__Task item__: Give back the full listing verbatim, apart from its images.

(Data provided begins)

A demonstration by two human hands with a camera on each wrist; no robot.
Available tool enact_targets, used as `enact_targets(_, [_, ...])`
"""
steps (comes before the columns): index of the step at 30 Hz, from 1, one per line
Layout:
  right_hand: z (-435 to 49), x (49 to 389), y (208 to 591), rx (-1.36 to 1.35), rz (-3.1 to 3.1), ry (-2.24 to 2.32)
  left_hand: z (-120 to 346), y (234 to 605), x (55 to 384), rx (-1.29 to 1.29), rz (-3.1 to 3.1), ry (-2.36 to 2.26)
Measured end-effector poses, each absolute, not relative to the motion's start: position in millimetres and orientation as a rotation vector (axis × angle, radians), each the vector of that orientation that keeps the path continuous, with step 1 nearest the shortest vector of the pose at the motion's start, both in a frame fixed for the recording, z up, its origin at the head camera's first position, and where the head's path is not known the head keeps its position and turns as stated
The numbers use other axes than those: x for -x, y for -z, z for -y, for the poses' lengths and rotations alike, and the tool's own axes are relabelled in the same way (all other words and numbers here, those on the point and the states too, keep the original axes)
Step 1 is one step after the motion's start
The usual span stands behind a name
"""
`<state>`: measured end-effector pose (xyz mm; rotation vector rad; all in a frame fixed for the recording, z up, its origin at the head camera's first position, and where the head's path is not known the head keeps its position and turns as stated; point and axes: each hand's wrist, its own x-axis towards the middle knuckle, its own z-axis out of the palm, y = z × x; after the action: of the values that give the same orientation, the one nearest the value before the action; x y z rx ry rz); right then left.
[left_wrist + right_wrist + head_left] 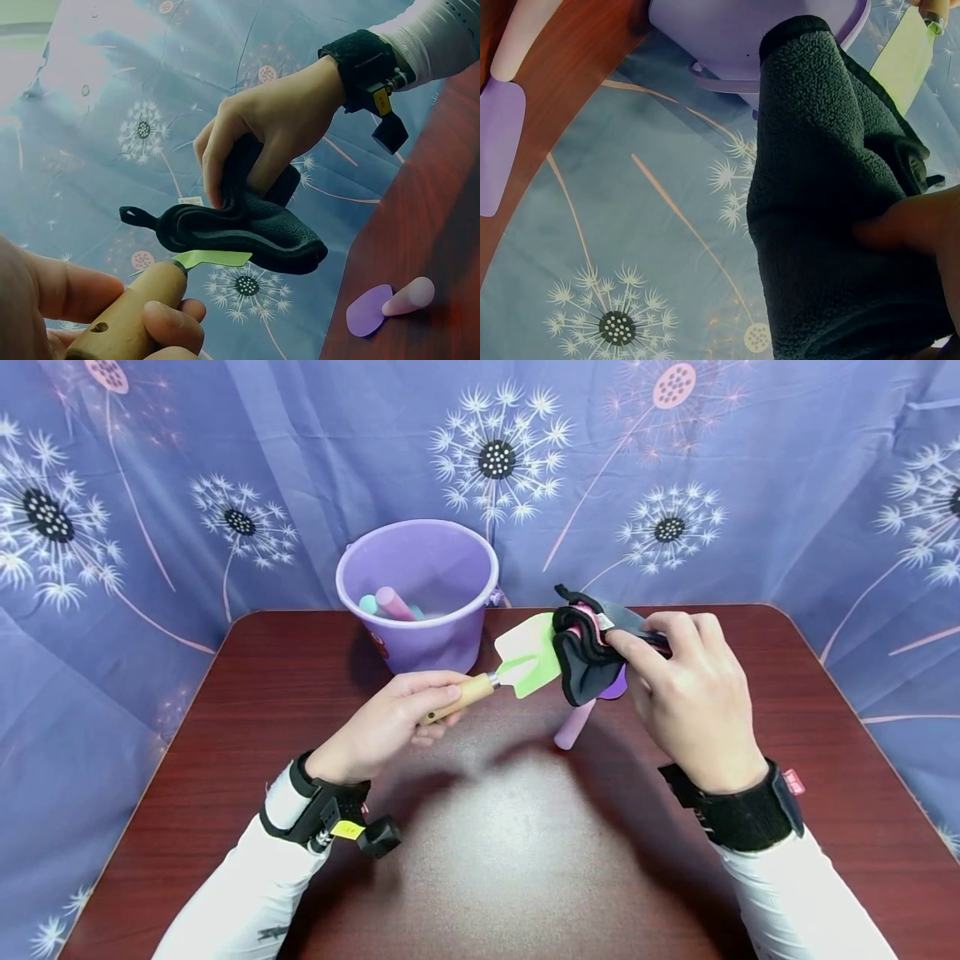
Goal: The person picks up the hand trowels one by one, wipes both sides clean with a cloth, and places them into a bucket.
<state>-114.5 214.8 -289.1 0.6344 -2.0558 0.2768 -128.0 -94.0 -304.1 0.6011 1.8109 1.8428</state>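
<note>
The red-brown surface point(840, 735) bears a purple bucket point(442, 647). Above the surface, the right hand point(693, 697) grips a folded dark cloth point(588, 660); the left hand point(390, 718) holds a green-bladed trowel point(517, 670) by its wooden handle point(472, 691), blade by the cloth. Below lies a pink-handled purple hand tool point(575, 727).

The cloth point(588, 664) is black-edged grey, the trowel blade point(538, 650) green.

hands point(392, 717) point(688, 697) x2; trowel point(527, 653) x1; cloth point(588, 667) x1; bkt point(431, 647) x1; purp tool point(575, 725) x1; tbl point(225, 760) x1; bkt items point(393, 603) 2+
</note>
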Motion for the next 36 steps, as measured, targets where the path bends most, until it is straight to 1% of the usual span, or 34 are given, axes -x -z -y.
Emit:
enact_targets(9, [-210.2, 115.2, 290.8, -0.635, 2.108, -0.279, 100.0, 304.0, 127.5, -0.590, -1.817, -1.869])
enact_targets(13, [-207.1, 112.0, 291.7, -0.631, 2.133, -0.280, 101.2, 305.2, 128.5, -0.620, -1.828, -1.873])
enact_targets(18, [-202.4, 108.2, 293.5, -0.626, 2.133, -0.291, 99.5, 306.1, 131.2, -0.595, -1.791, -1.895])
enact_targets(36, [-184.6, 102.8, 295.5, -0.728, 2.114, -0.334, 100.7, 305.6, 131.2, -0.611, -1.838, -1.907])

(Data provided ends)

__Answer to this task__:
A demonstration by two human hands with a camera on each wrist; no robot.
Available tool enact_targets, used as `enact_targets(_, [_, ...])`
"""
steps (comes before the columns): index of the step at 30 Hz, from 1, one per line
Layout:
  right_hand: z (-435 to 49), x (49 to 389), y (208 to 591), rx (-1.36 to 1.35), rz (-3.1 to 3.1), ry (-2.24 to 2.32)
  left_hand: z (-120 to 346), y (234 to 605), x (55 to 384), rx (-1.29 to 1.29), rz (-3.1 to 3.1), ry (-2.36 to 2.26)
Measured end-effector poses, each absolute, not relative to the motion's start: position in millimetres and orientation as a rotation vector (axis × angle, radians), each the vector of that orientation that keeps the path continuous, with step 1 nearest the shortest vector of the pose at the motion's start, both in a frame fixed for the recording, z up, its origin at the head camera's first position, and where the head's path is not known the head keeps its position and turns as stated
The numbers use other axes than those: x for -x, y for -z, z for -y, for the poses' lengths and rotations alike, and the tool's own axes are relabelled in the same way (all other words and numbers here, those on the point and the states too, keep the original axes)
Step 1 is one step after the motion's start
The usual span stands behind a name
"""
`<state>`: measured end-effector pose (xyz mm; rotation vector rad; all in a frame fixed for the recording, z up, its origin at the head camera's first position, and where the head's path is not known the head keeps its position and turns as stated; point and axes: each hand's wrist, its own x-axis towards the middle knuckle, its own z-axis out of the palm, y = z × x; after the action: of the values that give the same orientation, the one nearest the value before the action; x y z rx ry rz); right then left.
[left_wrist + right_wrist + head_left] 
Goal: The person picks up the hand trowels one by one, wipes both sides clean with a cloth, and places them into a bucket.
<state>-114.5 214.8 -289.1 0.6344 -2.0558 0.2768 -128.0 -94.0 -304.1 0.6011 1.8109 1.8428</state>
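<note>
The red-brown surface point(840, 735) bears a purple bucket point(442, 647). Above the surface, the right hand point(693, 697) grips a folded dark cloth point(588, 660); the left hand point(390, 718) holds a green-bladed trowel point(517, 670) by its wooden handle point(472, 691), blade by the cloth. Below lies a pink-handled purple hand tool point(575, 727).

The cloth point(588, 664) is black-edged grey, the trowel blade point(538, 650) green.

hands point(392, 717) point(688, 697) x2; trowel point(527, 653) x1; cloth point(588, 667) x1; bkt point(431, 647) x1; purp tool point(575, 725) x1; tbl point(225, 760) x1; bkt items point(393, 603) 2+
</note>
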Motion for the next 36 steps, as measured, targets where the path bends most, until it is straight to 1% of the usual span, or 34 are given, axes -x -z -y.
Emit:
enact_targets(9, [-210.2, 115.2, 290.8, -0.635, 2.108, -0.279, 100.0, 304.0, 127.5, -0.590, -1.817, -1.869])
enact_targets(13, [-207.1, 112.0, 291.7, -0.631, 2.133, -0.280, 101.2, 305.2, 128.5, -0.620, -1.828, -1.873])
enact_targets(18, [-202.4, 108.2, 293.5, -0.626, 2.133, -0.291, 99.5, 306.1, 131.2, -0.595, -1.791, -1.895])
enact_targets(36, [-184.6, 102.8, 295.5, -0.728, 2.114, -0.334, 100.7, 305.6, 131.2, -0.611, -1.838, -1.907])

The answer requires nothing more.